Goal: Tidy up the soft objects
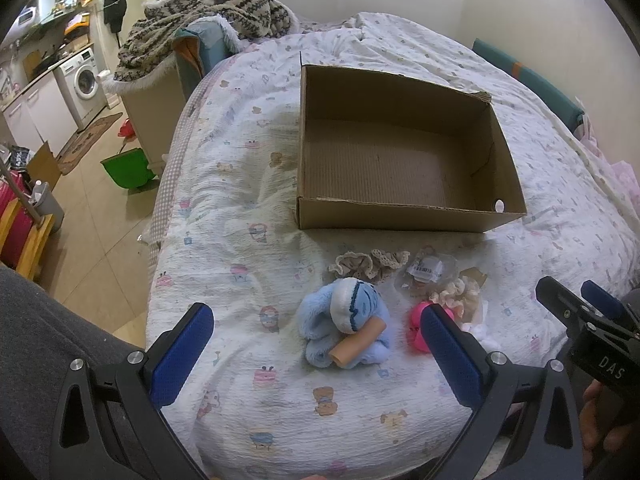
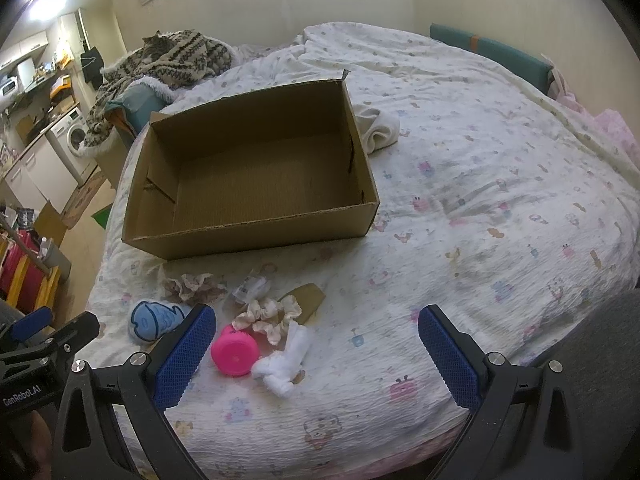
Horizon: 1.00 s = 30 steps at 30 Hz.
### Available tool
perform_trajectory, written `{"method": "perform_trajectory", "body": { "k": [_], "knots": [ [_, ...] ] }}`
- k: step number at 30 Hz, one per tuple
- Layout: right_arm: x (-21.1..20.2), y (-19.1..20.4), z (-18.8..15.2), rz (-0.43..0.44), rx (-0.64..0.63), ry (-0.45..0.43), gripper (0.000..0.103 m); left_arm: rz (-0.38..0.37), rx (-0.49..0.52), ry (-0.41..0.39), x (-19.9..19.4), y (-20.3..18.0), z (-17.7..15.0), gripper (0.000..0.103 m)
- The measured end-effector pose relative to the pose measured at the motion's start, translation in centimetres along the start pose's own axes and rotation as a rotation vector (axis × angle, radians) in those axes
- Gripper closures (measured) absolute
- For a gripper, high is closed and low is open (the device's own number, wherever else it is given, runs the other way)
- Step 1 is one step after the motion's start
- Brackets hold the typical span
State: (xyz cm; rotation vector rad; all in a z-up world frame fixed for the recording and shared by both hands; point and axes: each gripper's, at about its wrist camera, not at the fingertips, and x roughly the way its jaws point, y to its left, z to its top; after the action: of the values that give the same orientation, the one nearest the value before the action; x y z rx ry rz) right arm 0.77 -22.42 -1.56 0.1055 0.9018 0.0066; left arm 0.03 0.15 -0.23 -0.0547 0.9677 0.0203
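An empty open cardboard box [image 1: 404, 212] [image 2: 256, 232] sits on the bed. In front of it lie soft items: a blue fish plush [image 1: 346, 322] [image 2: 154, 320] with a tan tube on it, a beige lace scrunchie [image 1: 370, 262] [image 2: 192, 286], a cream scrunchie [image 1: 460, 294] [image 2: 270, 314], a pink round toy [image 1: 416, 326] [image 2: 234, 352], a white sock [image 2: 286, 358], and a small plastic packet [image 1: 426, 272] [image 2: 252, 286]. My left gripper [image 1: 316, 324] is open, above the bed just short of the plush. My right gripper [image 2: 316, 326] is open and empty, right of the pile.
The bed [image 1: 240, 208] has a printed white quilt. A patterned blanket [image 1: 208, 12] with a cat on it lies at the far left corner. A rolled white cloth [image 2: 380, 128] lies behind the box. The floor, a green bin [image 1: 128, 168] and a washing machine [image 1: 84, 78] are to the left.
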Motion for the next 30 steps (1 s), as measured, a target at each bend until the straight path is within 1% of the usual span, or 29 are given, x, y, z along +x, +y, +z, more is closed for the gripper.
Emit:
{"method": "perform_trajectory", "body": {
  "k": [30],
  "knots": [
    [0.08, -0.13, -0.02, 0.005, 0.009, 0.008, 0.000, -0.001, 0.000, 0.013, 0.30, -0.07, -0.08, 0.000]
  ]
}}
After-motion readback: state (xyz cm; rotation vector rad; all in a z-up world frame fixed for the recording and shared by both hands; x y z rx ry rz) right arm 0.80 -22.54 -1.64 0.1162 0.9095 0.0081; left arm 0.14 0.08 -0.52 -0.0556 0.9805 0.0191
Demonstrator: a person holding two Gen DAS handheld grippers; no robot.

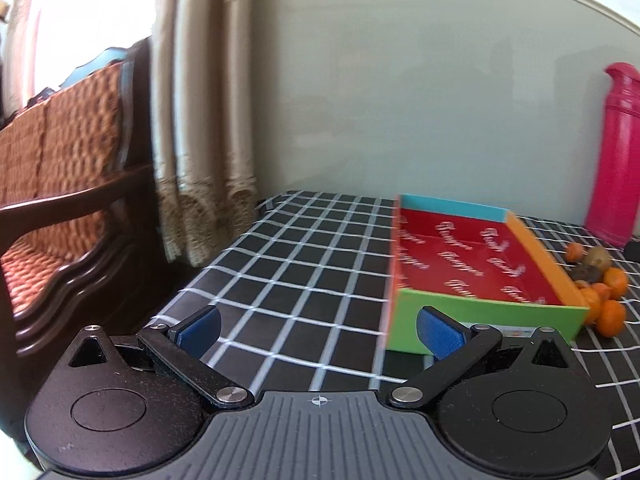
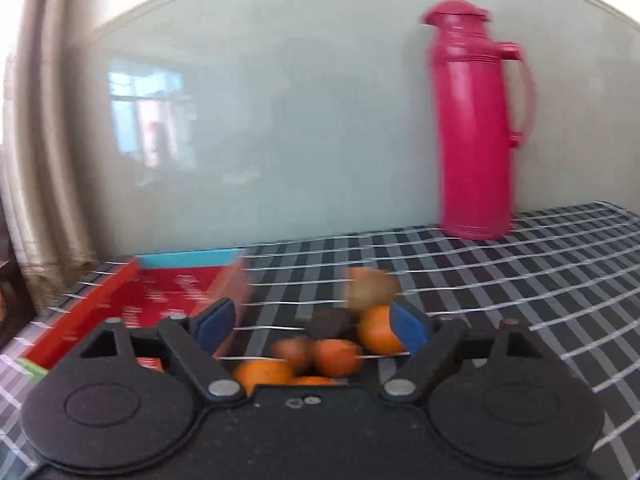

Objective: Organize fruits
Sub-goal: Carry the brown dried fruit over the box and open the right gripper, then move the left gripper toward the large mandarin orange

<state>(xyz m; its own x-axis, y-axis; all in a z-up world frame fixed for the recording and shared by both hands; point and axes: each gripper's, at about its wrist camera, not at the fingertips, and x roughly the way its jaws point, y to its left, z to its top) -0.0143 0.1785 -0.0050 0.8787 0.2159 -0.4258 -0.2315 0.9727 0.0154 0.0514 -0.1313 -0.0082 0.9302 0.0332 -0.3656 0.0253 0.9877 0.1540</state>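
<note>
A shallow cardboard box (image 1: 480,316) with a red floor and green, orange and blue walls lies empty on the checked table; its red side (image 2: 100,300) shows at the left of the right wrist view. Right of it is a heap of small oranges (image 1: 612,316), a brown kiwi (image 1: 598,256) and a dark fruit (image 1: 586,272). My left gripper (image 1: 318,330) is open over the cloth, its right pad just before the box's green wall. My right gripper (image 2: 313,328) is open around the heap: oranges (image 2: 334,356), the dark fruit (image 2: 328,326) and the kiwi (image 2: 372,290) lie between and beyond its fingers, blurred.
A tall pink thermos jug (image 2: 474,128) stands at the back by the pale wall, also at the right edge (image 1: 618,152). Left of the table are a curtain (image 1: 200,100) and a wooden chair with an orange woven cushion (image 1: 60,160). Black-and-white checked cloth (image 1: 300,248) covers the table.
</note>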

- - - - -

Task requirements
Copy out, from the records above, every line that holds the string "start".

Exercise solution
- The measured end-effector pose relative to the pose measured at the motion's start, translation in centimetres along the start pose's own axes and rotation as a rotation vector (axis × angle, radians) in those axes
- Step 1 is one step after the motion's start

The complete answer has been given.